インストールレス・ライブラリレスでいける音声入力処理を作ってみた。※終了処理は作ってません。
2020.09.13更新:高速フーリエ変換を追加実装してみた。
※コード書きっぱなし・・未検証です・・
感想
マーシャリングがつらすぎた。「ここ」見つけられなかったら多分動くところまで行けてない。
WinMMを使う場合、下記の問題
・32bitアプリとしてしかつかえなさそう。
・バッファが枯渇するとアプリごと落ちる現象が発生した(自分のアプリのバグかもですが)。
が出たので、
DirectX(←使うにはインストールが必要そう)なりWASAPIを勉強したほうがよいかもしれない。
ほかの手段は下記が参考になりそう。
http://mikeo410.minim.ne.jp/cms/~programingaudiorecording
画面キャプチャ
コンパイル方法
WinMMのAPI関連の構造体が64bitを考慮していないようなので、32bitアプリとしてコンパイルする必要があります。
32bit指定はcsc /platform:x86 ファイル名.cs
でコンパイルすればよいです。
※高速フーリエ変換を追加実装した際にComplex
型を使用する変更を加えたので、下記でコンパイルする必要があります。
csc /platform:x86 /r:C:\Windows\Microsoft.NET\Framework64\v4.0.30319\System.Numerics.dll ファイル名.cs
Windows10 64bit環境で下記警告がでましたが、動作しました。
(ご利用は自己責任で・・)
warning CS1607: アセンブリの生成 -- 参照アセンブリ 'System.Data.dll' は異なるプロセッサを対象にしています。

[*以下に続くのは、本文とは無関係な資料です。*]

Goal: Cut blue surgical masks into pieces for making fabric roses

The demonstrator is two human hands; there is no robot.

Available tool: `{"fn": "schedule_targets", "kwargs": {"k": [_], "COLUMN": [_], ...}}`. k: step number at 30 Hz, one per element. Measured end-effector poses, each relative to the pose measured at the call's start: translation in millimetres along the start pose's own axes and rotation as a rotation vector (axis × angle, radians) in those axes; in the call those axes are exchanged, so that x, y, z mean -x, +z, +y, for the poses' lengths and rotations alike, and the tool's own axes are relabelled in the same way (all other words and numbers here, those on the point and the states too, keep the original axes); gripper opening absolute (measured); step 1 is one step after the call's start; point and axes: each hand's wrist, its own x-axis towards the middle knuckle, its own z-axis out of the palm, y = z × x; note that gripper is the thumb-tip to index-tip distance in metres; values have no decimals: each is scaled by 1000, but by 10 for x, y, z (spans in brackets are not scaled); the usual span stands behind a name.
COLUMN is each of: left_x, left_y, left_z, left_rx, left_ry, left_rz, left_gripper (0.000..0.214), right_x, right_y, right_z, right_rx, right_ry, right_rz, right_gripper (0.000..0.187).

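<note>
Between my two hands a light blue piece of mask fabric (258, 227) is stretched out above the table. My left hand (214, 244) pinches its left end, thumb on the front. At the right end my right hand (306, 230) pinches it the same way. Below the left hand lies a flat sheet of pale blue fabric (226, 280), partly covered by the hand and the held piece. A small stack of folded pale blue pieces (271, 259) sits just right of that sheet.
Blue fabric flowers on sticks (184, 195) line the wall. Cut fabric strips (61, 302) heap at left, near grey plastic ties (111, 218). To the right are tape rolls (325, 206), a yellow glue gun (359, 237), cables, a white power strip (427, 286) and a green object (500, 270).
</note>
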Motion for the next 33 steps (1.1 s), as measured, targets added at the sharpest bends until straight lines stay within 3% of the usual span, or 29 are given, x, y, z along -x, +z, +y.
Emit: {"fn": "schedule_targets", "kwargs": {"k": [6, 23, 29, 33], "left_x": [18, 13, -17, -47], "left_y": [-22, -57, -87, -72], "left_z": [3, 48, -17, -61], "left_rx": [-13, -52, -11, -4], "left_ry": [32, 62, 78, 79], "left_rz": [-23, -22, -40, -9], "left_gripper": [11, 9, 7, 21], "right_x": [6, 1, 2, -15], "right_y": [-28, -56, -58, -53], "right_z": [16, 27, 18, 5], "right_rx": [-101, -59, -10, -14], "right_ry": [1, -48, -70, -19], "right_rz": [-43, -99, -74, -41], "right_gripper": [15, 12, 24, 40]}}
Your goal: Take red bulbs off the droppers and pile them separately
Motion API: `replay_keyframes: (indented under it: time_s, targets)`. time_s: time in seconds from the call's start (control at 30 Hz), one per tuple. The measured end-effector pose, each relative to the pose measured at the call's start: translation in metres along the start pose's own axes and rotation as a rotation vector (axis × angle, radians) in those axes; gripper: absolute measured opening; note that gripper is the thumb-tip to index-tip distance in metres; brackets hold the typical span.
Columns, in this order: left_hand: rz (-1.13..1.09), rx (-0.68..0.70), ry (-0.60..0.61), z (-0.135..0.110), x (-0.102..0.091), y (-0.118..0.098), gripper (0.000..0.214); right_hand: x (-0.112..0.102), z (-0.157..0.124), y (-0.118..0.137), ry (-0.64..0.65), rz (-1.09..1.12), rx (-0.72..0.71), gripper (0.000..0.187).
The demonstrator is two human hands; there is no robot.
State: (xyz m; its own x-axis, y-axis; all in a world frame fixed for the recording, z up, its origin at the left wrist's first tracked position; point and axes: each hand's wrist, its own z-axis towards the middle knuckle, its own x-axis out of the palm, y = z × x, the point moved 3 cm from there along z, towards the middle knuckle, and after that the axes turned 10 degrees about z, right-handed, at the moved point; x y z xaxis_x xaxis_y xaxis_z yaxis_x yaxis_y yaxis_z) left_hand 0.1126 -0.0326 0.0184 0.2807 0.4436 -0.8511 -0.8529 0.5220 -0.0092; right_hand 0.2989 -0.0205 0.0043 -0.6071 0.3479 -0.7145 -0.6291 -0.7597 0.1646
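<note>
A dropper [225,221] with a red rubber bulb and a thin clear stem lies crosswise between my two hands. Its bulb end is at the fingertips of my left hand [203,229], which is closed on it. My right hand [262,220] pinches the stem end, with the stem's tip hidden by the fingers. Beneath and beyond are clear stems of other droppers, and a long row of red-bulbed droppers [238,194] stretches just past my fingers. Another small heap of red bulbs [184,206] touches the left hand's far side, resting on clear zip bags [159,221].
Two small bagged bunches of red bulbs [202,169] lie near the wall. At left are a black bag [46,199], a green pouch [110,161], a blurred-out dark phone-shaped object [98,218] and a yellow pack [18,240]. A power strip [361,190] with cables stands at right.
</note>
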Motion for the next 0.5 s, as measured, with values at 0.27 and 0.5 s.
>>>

warning CS1607: アセンブリの生成 -- 参照アセンブリ 'System.Data.OracleClient.dll' は異なるプロセッサを対象にしています。
warning CS1607: アセンブリの生成 -- 参照アセンブリ 'System.EnterpriseServices.dll' は異なるプロセッサを対象にしています。
warning CS1607: アセンブリの生成 -- 参照アセンブリ 'System.Transactions.dll' は異なるプロセッサを対象にしています。
warning CS1607: アセンブリの生成 -- 参照アセンブリ 'System.Web.dll' は異なるプロセッサを対象にしています。
warning CS1607: アセンブリの生成 -- 参照アセンブリ 'mscorlib.dll' は異なるプロセッサを対象にしています。
ソースコード
コマンドラインから実行する場合は、chcp 65001
でUTF-8を表示できるようにしておいてください。
using System;
using System.Drawing;
using System.Runtime.InteropServices;
using System.Windows.Forms;
using System.Numerics;
class WaveInTest : Form
{
class NativeMethods
{
const int MAXPNAMELEN = 32;
public const int MMSYSERR_NOERROR = 0; // MMRESULT
public const int WAVE_FORMAT_1M08 = 0x00001;
public const int WAVE_FORMAT_1S08 = 0x00002;
public const int WAVE_FORMAT_1M16 = 0x00004;
public const int WAVE_FORMAT_1S16 = 0x00008;
public const int WAVE_FORMAT_2M08 = 0x00010;
public const int WAVE_FORMAT_2S08 = 0x00020; // 22.05 kHz, stereo, 8-bit
public const int WAVE_FORMAT_2M16 = 0x00040;
public const int WAVE_FORMAT_2S16 = 0x00080;
public const int WAVE_FORMAT_4M08 = 0x00100;
public const int WAVE_FORMAT_4S08 = 0x00200;
public const int WAVE_FORMAT_4M16 = 0x00400;
public const int WAVE_FORMAT_4S16 = 0x00800;
public const int CALLBACK_WINDOW = 0x10000;
public const int WIM_OPEN = 0x3BE;
public const int WIM_CLOSE = 0x3BF;
public const int WIM_DATA = 0x3C0;
public const int WAVE_FORMAT_PCM = 1;
//const int WAVE_MAPPER = -1;
[StructLayout(LayoutKind.Sequential, CharSet = CharSet.Unicode)] // CharSet.Unicodeを指定しないとstringのサイズが不正になる
public struct WaveInCaps{
public Int16 wMid;
public Int16 wPid;
public Int32 vDriverVersion;
[MarshalAs(UnmanagedType.ByValTStr, SizeConst = MAXPNAMELEN)]
public string szPname;
public Int32 dwFormats;
public Int16 wChannels;
Int16 wReserved1;
} ;
[StructLayout(LayoutKind.Sequential, CharSet = CharSet.Unicode)]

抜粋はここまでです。